Mitochondrial DNA implicates the Paraná “invasion cradle” in another ant introduction-the South American big-headed ant, Pheidole obscurithorax

Wednesday, December 16, 2009: 4:23 PM
Room 102, First Floor (Convention Center)
Alexander Wild , Entomology, University of Illinois, Urbana, IL
Andrew Suarez , Entomology, University of Illinois, Urbana, IL
Pheidole obscurithorax is a non-native ant that has been spreading slowly along the U.S. gulf coast for the past few decades. Evidence of a sudden recent increase in the rate of spread (King & Tschinkel 2007) has spurred interest in learning more about this species. In the present study we examine the native distribution in an attempt to locate the region of origin for the introduced populations. We sampled non-native populations from Mississippi, Alabama, and Florida, and native populations of P. obscurithorax and related species across Paraguay and northern Argentina.

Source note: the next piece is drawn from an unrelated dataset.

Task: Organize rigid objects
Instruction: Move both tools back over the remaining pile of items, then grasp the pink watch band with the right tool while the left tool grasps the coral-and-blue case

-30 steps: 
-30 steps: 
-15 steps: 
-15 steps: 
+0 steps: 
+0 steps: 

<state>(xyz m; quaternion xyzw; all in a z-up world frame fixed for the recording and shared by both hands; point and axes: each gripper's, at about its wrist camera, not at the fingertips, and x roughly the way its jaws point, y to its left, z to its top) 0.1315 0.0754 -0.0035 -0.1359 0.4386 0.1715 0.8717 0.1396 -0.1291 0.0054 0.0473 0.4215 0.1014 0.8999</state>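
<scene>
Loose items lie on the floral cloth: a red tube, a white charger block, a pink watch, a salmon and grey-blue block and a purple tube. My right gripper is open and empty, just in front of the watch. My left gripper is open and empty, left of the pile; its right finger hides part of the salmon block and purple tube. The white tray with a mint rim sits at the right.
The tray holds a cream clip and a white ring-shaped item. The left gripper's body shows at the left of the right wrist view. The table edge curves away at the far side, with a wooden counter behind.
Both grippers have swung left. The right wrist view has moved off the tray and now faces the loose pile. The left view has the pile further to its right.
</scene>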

Morphology and COI mitochondrial sequence data are concordant in delimiting the boundaries of P. obscurithorax, indicating a native distribution for the species that stretches from the Andean foothills in the west to the Uruguay River in the east. A single invariant haplotype was recorded from the introduced populations, suggesting a single introduction. While we did not find an exact match among native haplotypes to the introduced populations, the gulf coast samples nested within a clade from the middle Paraná of Argentina, a stretch along the Paraná River from Santa Fe to Resistencia. Perhaps not coincidentally, this is the same broad region of origin for introductions of the fire ant Solenopsis invicta and the Argentine ant Linepithema humile.